INSTRUCTIONS TO FOLLOW: A single number is required: how many lines below include the string "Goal".

Dataset entries:
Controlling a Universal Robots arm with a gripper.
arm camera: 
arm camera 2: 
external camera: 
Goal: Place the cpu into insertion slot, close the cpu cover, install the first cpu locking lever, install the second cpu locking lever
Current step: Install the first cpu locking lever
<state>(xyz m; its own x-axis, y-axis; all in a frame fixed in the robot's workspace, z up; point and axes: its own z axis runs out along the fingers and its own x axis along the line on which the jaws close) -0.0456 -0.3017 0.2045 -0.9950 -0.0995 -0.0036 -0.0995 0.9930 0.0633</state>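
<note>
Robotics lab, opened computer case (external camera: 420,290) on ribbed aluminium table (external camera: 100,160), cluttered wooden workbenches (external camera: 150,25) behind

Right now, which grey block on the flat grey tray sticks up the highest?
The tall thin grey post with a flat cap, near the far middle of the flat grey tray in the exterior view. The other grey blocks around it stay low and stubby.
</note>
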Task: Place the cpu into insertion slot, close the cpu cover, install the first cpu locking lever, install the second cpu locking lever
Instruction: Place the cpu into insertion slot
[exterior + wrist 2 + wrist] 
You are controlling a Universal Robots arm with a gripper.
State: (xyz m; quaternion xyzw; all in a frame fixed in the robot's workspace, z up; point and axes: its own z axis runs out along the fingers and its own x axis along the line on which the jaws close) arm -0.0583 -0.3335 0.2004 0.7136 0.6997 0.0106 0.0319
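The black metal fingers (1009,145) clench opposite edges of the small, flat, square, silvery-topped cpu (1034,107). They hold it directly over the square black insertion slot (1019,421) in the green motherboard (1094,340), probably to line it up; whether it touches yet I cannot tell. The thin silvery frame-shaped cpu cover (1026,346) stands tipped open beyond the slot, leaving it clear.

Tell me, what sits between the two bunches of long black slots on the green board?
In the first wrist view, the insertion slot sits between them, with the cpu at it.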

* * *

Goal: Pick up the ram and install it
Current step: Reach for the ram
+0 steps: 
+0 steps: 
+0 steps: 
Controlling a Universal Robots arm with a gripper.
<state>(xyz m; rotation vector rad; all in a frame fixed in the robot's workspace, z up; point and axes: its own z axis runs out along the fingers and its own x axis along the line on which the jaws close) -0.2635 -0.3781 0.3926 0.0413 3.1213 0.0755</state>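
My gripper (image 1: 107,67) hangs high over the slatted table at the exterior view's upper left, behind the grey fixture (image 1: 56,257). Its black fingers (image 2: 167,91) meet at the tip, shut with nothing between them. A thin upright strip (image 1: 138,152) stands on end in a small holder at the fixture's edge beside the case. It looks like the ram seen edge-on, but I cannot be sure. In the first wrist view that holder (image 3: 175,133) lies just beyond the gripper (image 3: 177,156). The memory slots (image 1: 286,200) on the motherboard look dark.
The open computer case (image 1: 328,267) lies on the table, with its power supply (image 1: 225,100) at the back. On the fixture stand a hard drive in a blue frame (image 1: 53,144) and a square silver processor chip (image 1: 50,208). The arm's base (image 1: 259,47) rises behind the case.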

RESULT OF THIS TASK: 2